Copyright © Reed Business Information, a division of Reed Elsevier Inc. All rights reserved.


----------



## CS

*LIMITED TIME FREEBIE - MAKE SURE IT'S STILL FREE BEFORE YOU 1-CLICK!*

Another freebie. This HAS been posted before, but NOT as an official Amazon Kindle download. The previous post was a PDF you had to convert yourself, which likely won't look as good as this version.











Three freebies in one week from Amazon! Is that some kind of record?


----------



## CS

*LIMITED TIME FREEBIE - MAKE SURE IT'S STILL FREE BEFORE YOU 1-CLICK!*



thejackylking said:


> You can also get Six bad things and a dangerous man for free. That will complete the series.


WOW! Yes, you can indeed.

**Dances happily**

Here are all of the Charlie Huston free book links in one convenient post.



















LOL. Charlie Huston now has the venerable distinction of being my most downloaded author on the Kindle. 

*EDIT:* Already Dead (no longer linked here) is NOT FREE! I saw $0.00 when it actually said $*8*.00. Time to cancel that.  (If I like the others, I'll re-buy it. Seems fair enough to me.)


----------



## thejackylking #884

Already dead is the start of a new series.  Last time I checked it was still $8.00 though.


----------



## CS

*LIMITED TIME FREEBIE - MAKE SURE IT'S STILL FREE BEFORE YOU 1-CLICK!*

MORE FREEBIES!!!!

Has Amazon gone NUTS?


----------



## CS

*LIMITED TIME FREEBIE - MAKE SURE IT'S STILL FREE BEFORE YOU 1-CLICK!*

AND... EVEN MORE!!!



















Credit to vshow on the Amazon board for somehow finding these.


----------



## CS

*LIMITED TIME FREEBIE - MAKE SURE IT'S STILL FREE BEFORE YOU 1-CLICK!*

And the downpour of freebies continues...











I think I've solved the mystery behind this floodgate of freebies: It looks like Random House is running a free book promotion for Kindle, Stanza, iPod/iPhone, etc. That's how I was able to find this one.

The authors listed are Alan Furst, Julie Garwood, Charlie Huston, David Liss, Laurie Notaro, Arthur Phillips and Simon Rich. We've gone through them all in this thread, so I think all of the possible freebies are covered. I could be wrong though, and I hope I am. The more freebies, the merrier.


----------



## tc

Murder List







by Julie Garwood is the 4th book in the Buchanan-Renard series.


----------



## Brian

Khabita said:


> I am especially excited about The Whiskey Rebels -- I had read the sample and it was on my to-buy list, and it's gotten such great reviews that I'm surprised that it's free!


Thanks for posting these links. I have to admit I purchased Whiskey Rebels several weeks ago but haven't gotten to it yet. I would have been disappointed if it was the only thing free but the plethora of freebies that popped up today made that pain go away.
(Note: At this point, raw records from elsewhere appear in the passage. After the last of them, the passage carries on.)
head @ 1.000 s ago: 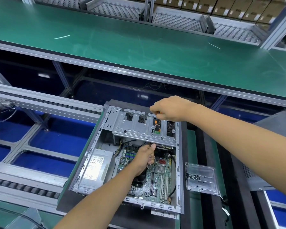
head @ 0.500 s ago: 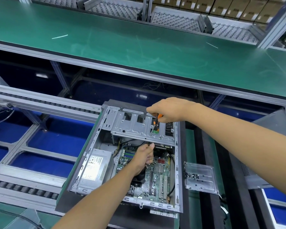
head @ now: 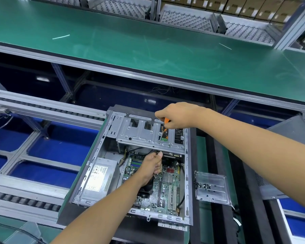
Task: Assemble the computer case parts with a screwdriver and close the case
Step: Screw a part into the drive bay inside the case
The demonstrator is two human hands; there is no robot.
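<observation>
Orange-handled screwdriver [head: 164, 127], gripped by right hand [head: 177, 115], is driving a screw into drive cage [head: 148, 133] directly below; left hand [head: 151, 166] is steadying beneath, grip unclear. Next: seat squarely, then close case [head: 187, 173].

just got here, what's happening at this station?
A person is working on an open computer case. The right hand holds an orange-handled screwdriver, tip down on the metal drive cage. The left hand reaches inside under the cage's edge. A clear tray of screws sits beside the case.
</observation>
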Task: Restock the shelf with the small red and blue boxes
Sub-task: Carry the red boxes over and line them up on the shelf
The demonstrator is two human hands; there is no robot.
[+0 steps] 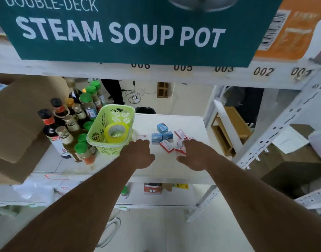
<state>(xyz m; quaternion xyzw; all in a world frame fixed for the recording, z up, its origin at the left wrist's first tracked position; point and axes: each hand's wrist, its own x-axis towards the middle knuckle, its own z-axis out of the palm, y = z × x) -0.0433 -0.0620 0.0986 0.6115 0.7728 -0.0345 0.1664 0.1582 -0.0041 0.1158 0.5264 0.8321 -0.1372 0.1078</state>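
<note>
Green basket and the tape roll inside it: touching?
Touching. The head view shows the tape roll resting inside the green basket, leaning against its near wall.

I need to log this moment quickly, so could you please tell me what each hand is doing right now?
Left hand: fingers curled on a small red box; grip cannot be told.
Right hand: fingers on the red boxes; grip cannot be told.

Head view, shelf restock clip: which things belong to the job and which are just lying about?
Job:
blue boxes on the white shelf
red boxes beside them
left hand and right hand, both reaching at the boxes

Lying about:
green basket holding a tape roll
sauce bottles and green-capped jars
steam soup pot carton above
</note>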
Funny I had been thinking for the past few days "Where have all the Amazon freebies gone." They had been quiet the past few weeks (really it seemed since the Oprah show). Glad to see them back with freebies.


----------



## Mikuto

You know I wonder if the free books on amazon have anything to do with Random House's new promotion. 

"New York, NY - December 8, 2008 -- The Random House Publishing Group and Lexcycle, Inc., jointly announced today that Random House and Ballantine will be the first major book publishers to make full-length books available for free on iPhone through Lexcycle Stanza, the most popular electronic book reader for the Apple iPhone and iPod Touch.
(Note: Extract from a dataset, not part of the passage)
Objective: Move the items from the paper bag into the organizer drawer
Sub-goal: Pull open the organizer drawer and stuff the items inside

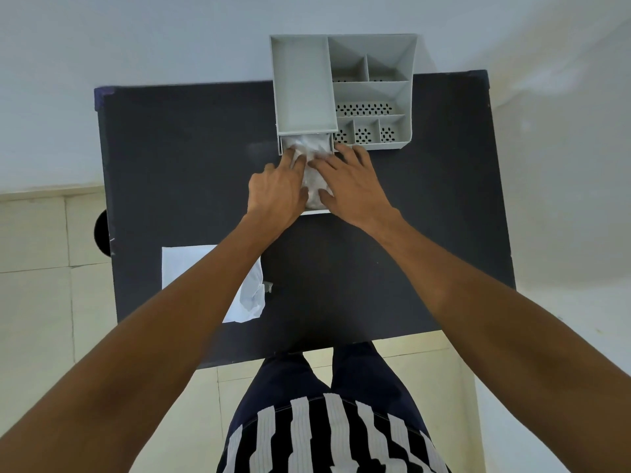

This promotion will allow over 500,000 Stanza users to enjoy free eBooks from a varied list of authors including Alan Furst, Julie Garwood, Charlie Huston, David Liss, Laurie Notaro, Arthur Phillips and Simon Rich. The initial offerings will be drawn from each author's backlist and will include excerpts for any new hardcovers coming in 2009. Random House is providing links to retailers like Amazon, Barnes and Noble.com, Borders.com, Powells.com and IndieBound.org to encourage readers to purchase more books by these authors.
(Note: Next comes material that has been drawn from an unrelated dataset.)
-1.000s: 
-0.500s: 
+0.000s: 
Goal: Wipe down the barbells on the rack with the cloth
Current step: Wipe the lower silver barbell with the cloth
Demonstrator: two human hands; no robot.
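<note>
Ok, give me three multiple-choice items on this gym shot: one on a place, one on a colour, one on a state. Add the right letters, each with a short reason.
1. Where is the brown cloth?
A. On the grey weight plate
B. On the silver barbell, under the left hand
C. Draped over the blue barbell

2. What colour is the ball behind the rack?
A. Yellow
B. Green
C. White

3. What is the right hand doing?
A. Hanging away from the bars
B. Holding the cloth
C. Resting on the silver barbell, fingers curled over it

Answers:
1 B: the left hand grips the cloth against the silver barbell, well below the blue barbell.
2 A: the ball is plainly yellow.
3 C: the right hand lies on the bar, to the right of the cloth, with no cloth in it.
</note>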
"A free eBook is a great way to sample a new writer, and help spread the word," says Charlie Huston, whose novels 'Caught Stealing', 'Six Bad Things', and 'A Dangerous Man' will all be available on Stanza. "Besides, it's good to give things away. They're books. We write them for people to read them."

Stanza users already have access to a public domain library which sees nearly 40,000 downloads a day.

"Stanza has clearly tapped into an audience that's hungry for content, and we're happy to modify our traditional marketing methods to make use of the new technology available to readers today," commented Avideh Bashirrad, Deputy Director of Marketing for Random House.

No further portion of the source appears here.